**Source data:**
--- START ---

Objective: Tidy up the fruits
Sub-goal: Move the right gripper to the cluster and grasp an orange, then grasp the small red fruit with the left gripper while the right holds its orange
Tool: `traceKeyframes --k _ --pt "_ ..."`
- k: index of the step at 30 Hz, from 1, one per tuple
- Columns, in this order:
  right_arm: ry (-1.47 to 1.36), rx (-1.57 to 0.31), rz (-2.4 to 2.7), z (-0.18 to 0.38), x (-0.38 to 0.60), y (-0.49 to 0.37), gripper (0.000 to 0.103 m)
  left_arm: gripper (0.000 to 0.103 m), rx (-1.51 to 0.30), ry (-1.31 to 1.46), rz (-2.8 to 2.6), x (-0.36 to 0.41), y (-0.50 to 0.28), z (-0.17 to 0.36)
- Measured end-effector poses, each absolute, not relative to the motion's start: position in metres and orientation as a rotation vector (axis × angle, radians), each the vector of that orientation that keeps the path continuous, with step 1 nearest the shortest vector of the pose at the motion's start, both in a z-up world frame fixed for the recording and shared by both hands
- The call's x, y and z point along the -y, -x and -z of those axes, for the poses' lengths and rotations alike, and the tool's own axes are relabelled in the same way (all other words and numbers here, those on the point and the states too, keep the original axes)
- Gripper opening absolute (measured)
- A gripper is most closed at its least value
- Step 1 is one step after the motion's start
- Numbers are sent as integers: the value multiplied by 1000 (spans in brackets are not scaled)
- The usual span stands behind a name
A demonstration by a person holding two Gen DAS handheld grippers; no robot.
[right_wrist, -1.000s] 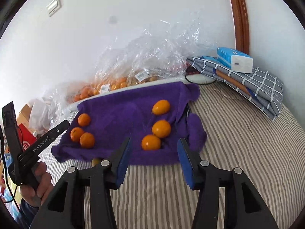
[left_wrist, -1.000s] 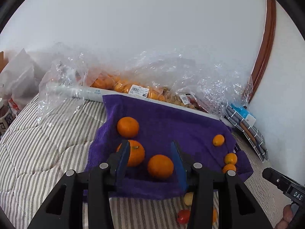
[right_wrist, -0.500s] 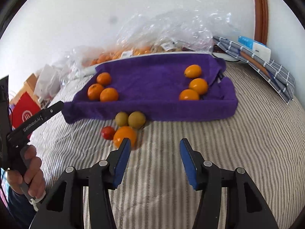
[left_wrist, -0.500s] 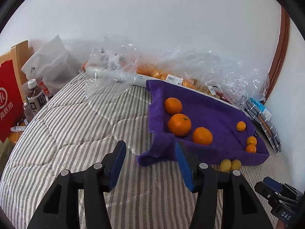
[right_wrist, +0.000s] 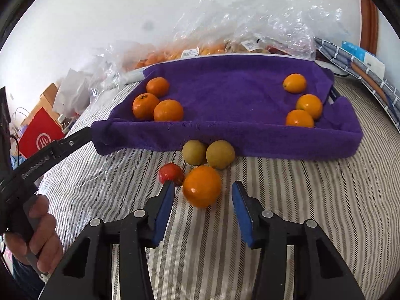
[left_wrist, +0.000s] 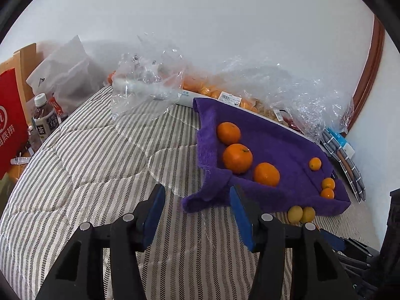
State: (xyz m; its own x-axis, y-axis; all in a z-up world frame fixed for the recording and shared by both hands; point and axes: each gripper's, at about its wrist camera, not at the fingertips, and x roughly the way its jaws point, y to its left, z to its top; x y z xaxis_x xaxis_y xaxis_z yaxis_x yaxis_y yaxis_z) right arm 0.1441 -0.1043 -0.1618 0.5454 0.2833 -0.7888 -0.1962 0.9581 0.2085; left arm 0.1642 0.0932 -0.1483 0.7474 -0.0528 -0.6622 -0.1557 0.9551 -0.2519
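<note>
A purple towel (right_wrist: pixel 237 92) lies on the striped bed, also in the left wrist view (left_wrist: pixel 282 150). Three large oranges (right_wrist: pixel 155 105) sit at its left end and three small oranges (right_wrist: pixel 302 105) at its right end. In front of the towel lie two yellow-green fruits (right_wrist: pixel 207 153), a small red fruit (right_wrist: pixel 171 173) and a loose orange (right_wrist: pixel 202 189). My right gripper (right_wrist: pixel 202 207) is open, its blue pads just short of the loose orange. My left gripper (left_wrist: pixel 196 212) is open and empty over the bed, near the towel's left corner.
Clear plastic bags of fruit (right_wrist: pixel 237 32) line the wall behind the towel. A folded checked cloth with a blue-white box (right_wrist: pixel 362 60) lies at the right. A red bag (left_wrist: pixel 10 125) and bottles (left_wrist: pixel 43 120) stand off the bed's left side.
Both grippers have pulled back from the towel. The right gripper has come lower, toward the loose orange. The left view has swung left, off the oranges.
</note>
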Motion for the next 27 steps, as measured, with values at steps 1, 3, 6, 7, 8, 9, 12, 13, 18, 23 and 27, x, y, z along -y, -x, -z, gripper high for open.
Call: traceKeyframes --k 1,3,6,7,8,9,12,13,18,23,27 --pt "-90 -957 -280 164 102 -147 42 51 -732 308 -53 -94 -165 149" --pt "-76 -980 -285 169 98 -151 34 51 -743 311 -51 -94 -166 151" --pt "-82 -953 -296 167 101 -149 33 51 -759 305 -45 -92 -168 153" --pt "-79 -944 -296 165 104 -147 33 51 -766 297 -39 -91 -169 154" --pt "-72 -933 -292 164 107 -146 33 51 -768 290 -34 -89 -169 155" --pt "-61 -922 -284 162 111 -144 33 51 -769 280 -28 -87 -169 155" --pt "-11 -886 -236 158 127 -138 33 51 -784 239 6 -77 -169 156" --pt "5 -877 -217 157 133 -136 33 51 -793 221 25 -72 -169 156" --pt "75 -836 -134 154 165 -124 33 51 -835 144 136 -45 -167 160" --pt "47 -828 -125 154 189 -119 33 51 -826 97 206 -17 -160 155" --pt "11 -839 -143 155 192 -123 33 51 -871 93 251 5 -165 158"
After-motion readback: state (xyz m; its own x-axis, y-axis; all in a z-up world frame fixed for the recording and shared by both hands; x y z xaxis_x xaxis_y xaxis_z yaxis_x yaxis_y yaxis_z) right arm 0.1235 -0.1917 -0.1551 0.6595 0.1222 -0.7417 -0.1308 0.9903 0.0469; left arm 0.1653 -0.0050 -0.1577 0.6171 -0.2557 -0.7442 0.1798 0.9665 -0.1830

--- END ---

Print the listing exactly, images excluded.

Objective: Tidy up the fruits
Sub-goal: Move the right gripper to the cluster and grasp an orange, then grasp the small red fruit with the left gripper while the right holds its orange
Tool: `traceKeyframes --k _ --pt "_ ..."`
- k: index of the step at 30 Hz, from 1, one per tuple
- Columns, in this order:
  right_arm: ry (-1.47 to 1.36), rx (-1.57 to 0.31), rz (-2.4 to 2.7), z (-0.18 to 0.38), x (-0.38 to 0.60), y (-0.49 to 0.37), gripper (0.000 to 0.103 m)
  left_arm: gripper (0.000 to 0.103 m), rx (-1.51 to 0.30), ry (-1.31 to 1.46), rz (-2.8 to 2.6), x (-0.36 to 0.41), y (-0.50 to 0.28), z (-0.17 to 0.36)
- Measured end-effector poses, each absolute, not relative to the motion's start: position in metres and orientation as a rotation vector (axis × angle, radians), each the vector of that orientation that keeps the path continuous, with step 1 nearest the shortest vector of the pose at the motion's start, both in a z-up world frame fixed for the recording and shared by both hands
- The call's x, y and z point along the -y, -x and -z of those axes, for the poses' lengths and rotations alike, and the tool's own axes are relabelled in the same way (all other words and numbers here, those on the point and the states too, keep the original axes)
- Gripper opening absolute (measured)
- A gripper is most closed at its least value
- Step 1 is one step after the motion's start
- Numbers are sent as integers: the value multiplied by 1000 (spans in brackets are not scaled)
- The usual span stands behind a name
A demonstration by a person holding two Gen DAS handheld grippers; no robot.
[right_wrist, -1.000s] 
[left_wrist, -1.000s] 
[right_wrist, -0.500s] 
[left_wrist, -0.500s] 
[right_wrist, +0.000s] 
[left_wrist, +0.000s] 
State: (xyz m; its own x-axis, y-axis; all in a z-up world frame fixed for the recording and shared by both hands; point and axes: each gripper's, at about its wrist camera, not at the fingertips, and x roughly the way its jaws point, y to its left, z to its top; x y z xaxis_x xaxis_y xaxis_z yaxis_x yaxis_y yaxis_z) right arm 0.1441 -0.1043 -0.1618 0.5454 0.2833 -0.7888 -0.1962 0.9581 0.2085; left arm 0.1642 0.0932 -0.1483 0.7474 -0.0528 -0.6622 -0.1557 0.9551 -0.2519
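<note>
A purple towel (right_wrist: pixel 237 92) lies on the striped bed, also in the left wrist view (left_wrist: pixel 282 150). Three large oranges (right_wrist: pixel 155 105) sit at its left end and three small oranges (right_wrist: pixel 302 105) at its right end. In front of the towel lie two yellow-green fruits (right_wrist: pixel 207 153), a small red fruit (right_wrist: pixel 171 173) and a loose orange (right_wrist: pixel 202 189). My right gripper (right_wrist: pixel 202 207) is open, its blue pads just short of the loose orange. My left gripper (left_wrist: pixel 196 212) is open and empty over the bed, near the towel's left corner.
Clear plastic bags of fruit (right_wrist: pixel 237 32) line the wall behind the towel. A folded checked cloth with a blue-white box (right_wrist: pixel 362 60) lies at the right. A red bag (left_wrist: pixel 10 125) and bottles (left_wrist: pixel 43 120) stand off the bed's left side.
Both grippers have pulled back from the towel. The right gripper has come lower, toward the loose orange. The left view has swung left, off the oranges.
</note>
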Motion for the next 27 steps, as measured, with values at steps 1, 3, 6, 7, 8, 9, 12, 13, 18, 23 and 27, x, y, z along -y, -x, -z, gripper high for open.
Call: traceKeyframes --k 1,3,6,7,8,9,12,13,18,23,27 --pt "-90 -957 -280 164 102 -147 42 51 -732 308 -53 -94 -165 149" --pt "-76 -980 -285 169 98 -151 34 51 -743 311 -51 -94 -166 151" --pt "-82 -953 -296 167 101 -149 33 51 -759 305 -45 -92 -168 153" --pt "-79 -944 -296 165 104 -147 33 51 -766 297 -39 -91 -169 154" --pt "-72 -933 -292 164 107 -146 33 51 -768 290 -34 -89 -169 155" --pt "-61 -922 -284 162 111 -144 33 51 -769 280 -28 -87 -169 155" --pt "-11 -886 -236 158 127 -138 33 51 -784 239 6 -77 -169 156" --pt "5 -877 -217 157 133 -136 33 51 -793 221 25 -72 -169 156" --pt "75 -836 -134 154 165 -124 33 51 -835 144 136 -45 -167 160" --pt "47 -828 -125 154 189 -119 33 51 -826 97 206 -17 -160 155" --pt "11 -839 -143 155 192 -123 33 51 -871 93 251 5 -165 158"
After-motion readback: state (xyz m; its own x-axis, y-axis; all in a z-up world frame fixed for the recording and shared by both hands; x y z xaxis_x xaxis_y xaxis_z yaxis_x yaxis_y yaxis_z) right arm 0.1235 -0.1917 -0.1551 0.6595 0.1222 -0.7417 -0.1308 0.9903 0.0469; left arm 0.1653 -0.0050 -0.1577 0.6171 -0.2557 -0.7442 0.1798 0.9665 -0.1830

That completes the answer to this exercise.